La relación de la vida humana con un ambiente saludable debe ser la guía de nuestros estudios y acciones.
Así es que se nos presenta la necesidad de entender que esos estudios y acciones tienen dos componentes esenciales:
EL PRIMERO ES DE CARÁCTER CULTURAL
y remite a la adquisición de CONOCIMIENTOS afinados, en los campos especializados que se requieren para abordar los problemas principales que nos presentan las necesidades que dan origen a la demanda de espacios.
Espacios que se deben adecuar para que se realicen las actividades humanas de la mejor manera posible.
Estas actividades suelen clasificarse, dando origen a los temas de vivienda, salud, educación, trabajo, esparcimiento…
Definen los TEMAS DE ESTUDIO, generalmente registrando las necesidades que plantean, organizadas en determinados PROGRAMAS.
Como las soluciones pueden ser diversas, los programas se pulen y afinan, estableciendo las PAUTAS que deben ser consideradas como prioritarias.

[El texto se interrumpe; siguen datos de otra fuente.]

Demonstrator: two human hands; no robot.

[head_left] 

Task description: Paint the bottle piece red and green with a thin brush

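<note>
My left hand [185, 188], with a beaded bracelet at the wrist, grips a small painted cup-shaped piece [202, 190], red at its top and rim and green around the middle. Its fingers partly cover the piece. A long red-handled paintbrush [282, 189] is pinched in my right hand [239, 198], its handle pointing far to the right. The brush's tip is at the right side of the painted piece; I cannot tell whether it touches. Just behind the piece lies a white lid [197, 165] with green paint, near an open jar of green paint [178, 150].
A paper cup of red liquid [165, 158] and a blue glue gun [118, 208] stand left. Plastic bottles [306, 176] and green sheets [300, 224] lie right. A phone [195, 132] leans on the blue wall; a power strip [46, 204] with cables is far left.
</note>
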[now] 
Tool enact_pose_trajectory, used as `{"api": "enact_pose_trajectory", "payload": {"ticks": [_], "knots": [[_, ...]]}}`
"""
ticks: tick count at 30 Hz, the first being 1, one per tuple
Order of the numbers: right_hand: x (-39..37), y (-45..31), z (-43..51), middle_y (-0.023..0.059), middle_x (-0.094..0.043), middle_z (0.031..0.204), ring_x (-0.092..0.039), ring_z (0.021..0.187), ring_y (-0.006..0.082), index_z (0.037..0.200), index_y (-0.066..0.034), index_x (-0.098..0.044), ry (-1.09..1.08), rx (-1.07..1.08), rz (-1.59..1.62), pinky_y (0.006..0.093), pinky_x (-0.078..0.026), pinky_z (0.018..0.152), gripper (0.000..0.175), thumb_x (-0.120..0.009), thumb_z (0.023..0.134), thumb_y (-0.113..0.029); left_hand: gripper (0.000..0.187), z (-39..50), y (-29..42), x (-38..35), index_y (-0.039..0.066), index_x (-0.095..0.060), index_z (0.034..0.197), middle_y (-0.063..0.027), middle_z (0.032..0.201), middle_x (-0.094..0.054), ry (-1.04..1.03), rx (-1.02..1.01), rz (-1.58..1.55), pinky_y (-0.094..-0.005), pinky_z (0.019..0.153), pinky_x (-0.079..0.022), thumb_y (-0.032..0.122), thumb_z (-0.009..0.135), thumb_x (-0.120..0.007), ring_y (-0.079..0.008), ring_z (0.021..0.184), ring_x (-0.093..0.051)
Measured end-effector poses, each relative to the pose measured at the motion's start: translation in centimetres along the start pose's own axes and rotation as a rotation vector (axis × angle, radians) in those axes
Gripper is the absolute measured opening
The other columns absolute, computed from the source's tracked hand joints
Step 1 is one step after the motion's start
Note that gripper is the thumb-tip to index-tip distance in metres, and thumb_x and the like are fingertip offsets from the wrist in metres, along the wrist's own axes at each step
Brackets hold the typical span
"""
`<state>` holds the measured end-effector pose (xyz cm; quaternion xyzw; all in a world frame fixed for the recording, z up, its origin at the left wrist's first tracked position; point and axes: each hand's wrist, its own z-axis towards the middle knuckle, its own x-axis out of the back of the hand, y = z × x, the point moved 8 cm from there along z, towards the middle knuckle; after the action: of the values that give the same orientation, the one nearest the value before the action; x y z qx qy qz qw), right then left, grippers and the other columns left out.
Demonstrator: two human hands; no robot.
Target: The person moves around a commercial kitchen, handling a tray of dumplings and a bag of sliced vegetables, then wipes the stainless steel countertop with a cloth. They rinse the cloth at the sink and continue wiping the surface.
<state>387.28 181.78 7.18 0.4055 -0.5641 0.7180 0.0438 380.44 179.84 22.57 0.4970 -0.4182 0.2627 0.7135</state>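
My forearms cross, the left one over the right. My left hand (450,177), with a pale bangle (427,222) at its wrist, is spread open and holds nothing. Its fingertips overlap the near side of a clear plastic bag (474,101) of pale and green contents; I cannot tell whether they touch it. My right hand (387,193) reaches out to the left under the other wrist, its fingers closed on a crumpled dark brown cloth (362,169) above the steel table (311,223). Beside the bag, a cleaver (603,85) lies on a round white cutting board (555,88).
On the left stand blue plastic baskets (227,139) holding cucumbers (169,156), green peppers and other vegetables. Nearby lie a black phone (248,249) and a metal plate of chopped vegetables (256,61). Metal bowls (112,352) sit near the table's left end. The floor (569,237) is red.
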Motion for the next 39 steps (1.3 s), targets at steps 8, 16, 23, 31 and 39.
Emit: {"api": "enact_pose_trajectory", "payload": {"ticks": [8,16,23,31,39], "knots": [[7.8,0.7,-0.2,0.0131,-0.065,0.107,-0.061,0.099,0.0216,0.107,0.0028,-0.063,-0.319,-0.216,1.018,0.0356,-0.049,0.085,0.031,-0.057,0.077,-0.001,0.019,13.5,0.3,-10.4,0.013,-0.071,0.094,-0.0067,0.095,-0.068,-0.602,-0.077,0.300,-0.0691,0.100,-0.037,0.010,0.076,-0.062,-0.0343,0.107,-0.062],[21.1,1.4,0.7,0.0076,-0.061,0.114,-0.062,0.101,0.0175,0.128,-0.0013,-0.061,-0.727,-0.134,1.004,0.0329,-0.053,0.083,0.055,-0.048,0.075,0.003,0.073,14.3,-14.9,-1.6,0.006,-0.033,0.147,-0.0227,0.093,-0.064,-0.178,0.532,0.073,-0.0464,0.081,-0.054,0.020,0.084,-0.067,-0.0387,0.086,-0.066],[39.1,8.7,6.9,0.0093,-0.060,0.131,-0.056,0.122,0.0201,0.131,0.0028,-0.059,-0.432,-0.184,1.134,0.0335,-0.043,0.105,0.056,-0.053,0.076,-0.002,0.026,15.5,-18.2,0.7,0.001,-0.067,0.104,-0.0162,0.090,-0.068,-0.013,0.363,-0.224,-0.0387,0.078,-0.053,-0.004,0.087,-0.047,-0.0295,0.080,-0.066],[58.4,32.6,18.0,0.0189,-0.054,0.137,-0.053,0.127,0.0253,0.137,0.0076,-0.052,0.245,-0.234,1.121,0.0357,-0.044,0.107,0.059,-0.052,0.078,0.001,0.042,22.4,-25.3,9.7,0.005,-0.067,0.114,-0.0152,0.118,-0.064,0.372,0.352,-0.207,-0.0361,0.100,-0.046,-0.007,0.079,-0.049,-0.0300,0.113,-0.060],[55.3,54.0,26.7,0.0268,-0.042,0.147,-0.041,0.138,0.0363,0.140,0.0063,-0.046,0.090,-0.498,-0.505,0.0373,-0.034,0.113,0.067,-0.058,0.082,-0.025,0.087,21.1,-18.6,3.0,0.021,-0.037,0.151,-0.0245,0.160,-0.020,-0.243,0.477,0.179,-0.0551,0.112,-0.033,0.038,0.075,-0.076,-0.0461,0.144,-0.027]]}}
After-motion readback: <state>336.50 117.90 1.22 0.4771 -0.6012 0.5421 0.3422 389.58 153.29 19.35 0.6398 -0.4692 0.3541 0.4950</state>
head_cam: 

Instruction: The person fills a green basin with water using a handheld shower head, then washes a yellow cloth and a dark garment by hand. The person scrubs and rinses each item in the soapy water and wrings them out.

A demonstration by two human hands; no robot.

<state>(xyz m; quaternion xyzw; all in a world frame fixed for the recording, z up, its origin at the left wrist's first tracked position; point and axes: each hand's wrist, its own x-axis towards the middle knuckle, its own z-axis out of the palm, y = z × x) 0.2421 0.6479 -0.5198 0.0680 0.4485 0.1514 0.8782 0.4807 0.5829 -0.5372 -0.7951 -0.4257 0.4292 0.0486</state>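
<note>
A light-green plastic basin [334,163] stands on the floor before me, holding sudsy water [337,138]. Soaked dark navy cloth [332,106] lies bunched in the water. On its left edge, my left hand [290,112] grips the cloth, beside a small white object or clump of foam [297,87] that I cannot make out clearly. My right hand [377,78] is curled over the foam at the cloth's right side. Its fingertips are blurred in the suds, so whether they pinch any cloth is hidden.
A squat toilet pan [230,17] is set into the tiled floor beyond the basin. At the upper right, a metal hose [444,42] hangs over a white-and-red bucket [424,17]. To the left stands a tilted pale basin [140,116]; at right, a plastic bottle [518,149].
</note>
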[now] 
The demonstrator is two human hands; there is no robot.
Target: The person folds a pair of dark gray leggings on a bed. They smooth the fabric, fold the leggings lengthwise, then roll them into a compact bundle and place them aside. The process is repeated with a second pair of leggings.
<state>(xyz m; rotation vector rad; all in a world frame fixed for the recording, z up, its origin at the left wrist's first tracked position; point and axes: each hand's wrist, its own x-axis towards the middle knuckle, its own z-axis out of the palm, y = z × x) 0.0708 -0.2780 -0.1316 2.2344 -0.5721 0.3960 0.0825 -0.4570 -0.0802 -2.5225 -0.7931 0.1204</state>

EL SEGUNDO COMPONENTE SE REFIERE A LAS DESTREZAS, a la adquisición y desarrollo del OFICIO para hacer arquitectura.
El oficio debe ser entendido como un valor complejo, que radica principalmente en el desarrollo de la imaginación y la capacidad de trasladar el contenido de esa imaginación a hechos concretos, que culminan con la posibilidad de materializar aquello que ha sido ideado.